In the early twentieth century, a form of consensus history dominated, as historians competed to narrate America’s smooth and inexorable progress towards greater liberty and democracy. During the conflict-ridden 1960s, a new generation of historians came along and said actually, our history is of full of violence and backward steps, as one side or another assert their interests. History doesn’t unfold like a morality tale.
But now, Oakes argues, we’re seeing the rise of a new kind of consensus history, in which everything is explained by the determination of white Americans to assert their racial supremacy. These historians, he says, are imposing another simplistic morality tale on the complexity of history. On their terms, whatever the historical question, the answer is always white racism, and white racism always wins. That leaves them unable to explain the Civil War, except as a terrible accident - after all, why would whites go to war against slavery? (My summary is crude - if you’re interested, read the whole thing.)
MISCELLANY
This brilliant piece about online communication is ten years old but still perfectly relevant. It’s by the tech commentator Paul Ford, who argues that “the fundamental question of the web” and the question that now drives everything from politics to commerce, is this: “Why wasn’t I consulted?”.
I came across that link in the midst of this very smart (& very long) post on the deep meaning of TikTok, by Eugene Wei, a top software engineer who’s also, annoyingly, a really good writer. It’s not just about TikTok but the nature of creativity on the internet.
Interesting study which finds that witch trials were basically a form of advertising used by Catholics and Protestants as they battled for market share.
Some critical thinking about “critical thinking”.
A(nother) superb essay by Tomiwa Owolade, on ‘cancel culture’ which transcends clichés on both sides.
Lovely piece by Jude Rogers on her love for REM.
Poem about gardening and life by Louise Glück.
Quote of the week. James Baldwin, from an essay on Shakespeare: “That is why he is called a poet. And his responsibility, which is also his joy and his strength and his life, is to defeat all labels and complicate all battles by insisting on the human riddle...". Isn’t that incredible? To defeat all labels and complicate all battles. That might be my personal credo, or at least the thing I value most in writing.
VERY GOOD YEAR
Over at Open Culture there’s a clip of Frank Sinatra in the recording studio, from 1965. Inside every icon there is a great artist struggling to be recognised again; when we think of Sinatra we think of Rat Packs and bourbon and we forget what an insanely great singer he was. As Pete Paphides remarks, Sinatra was an obsessive, and in this footage of him singing in the studio you get a close-up on the fruits of his obsession.

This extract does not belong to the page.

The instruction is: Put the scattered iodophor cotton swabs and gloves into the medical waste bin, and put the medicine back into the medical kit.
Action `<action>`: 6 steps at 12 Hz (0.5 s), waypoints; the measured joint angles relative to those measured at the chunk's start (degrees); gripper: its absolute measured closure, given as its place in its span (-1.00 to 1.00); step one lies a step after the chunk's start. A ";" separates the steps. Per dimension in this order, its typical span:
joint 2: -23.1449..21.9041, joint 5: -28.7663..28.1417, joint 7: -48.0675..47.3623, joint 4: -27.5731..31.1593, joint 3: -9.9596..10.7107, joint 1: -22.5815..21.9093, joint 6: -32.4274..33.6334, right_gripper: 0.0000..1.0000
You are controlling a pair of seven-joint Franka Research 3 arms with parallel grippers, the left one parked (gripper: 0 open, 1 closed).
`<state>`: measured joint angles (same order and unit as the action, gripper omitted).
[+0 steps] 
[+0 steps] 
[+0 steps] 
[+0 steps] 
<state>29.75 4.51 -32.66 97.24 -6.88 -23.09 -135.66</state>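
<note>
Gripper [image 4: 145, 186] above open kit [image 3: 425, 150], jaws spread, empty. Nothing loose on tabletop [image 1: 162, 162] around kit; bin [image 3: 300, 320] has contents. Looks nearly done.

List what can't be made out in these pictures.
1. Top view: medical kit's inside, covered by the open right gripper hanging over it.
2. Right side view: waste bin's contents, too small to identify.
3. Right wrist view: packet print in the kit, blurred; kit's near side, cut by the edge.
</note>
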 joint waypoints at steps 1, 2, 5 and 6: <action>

The song, It Was a Very Good Year, is beautiful and elegiac, and the orchestral arrangement, by Gordon Jenkins, is a masterpiece (is it ridiculous to hear Four Last Songs in those trilling flutes?). Sinatra was fifty when he recorded it. He was already twice married and twice divorced. Vocally and commercially, he was over the hill, though only just. The leisurely progress of a great artist down from the peak, as the light shifts and deepens, often provides some of the most exquisite moments of the journey (think Dylan, Not Dark Yet). The involuntary quaver that was present in Sinatra’s voice by this stage carried a resonance of its own.
The song was perfect for him at this stage of his life, and in the clip you can see him putting everything he has known and felt into it, applying all that assiduously acquired artistry to the conveyance of emotion - the thing at which he was peerless. The long, voluptuous fall he achieves on ‘came’ - “And it came undone…” - is so full of remembered pleasure and regret it’s almost painful.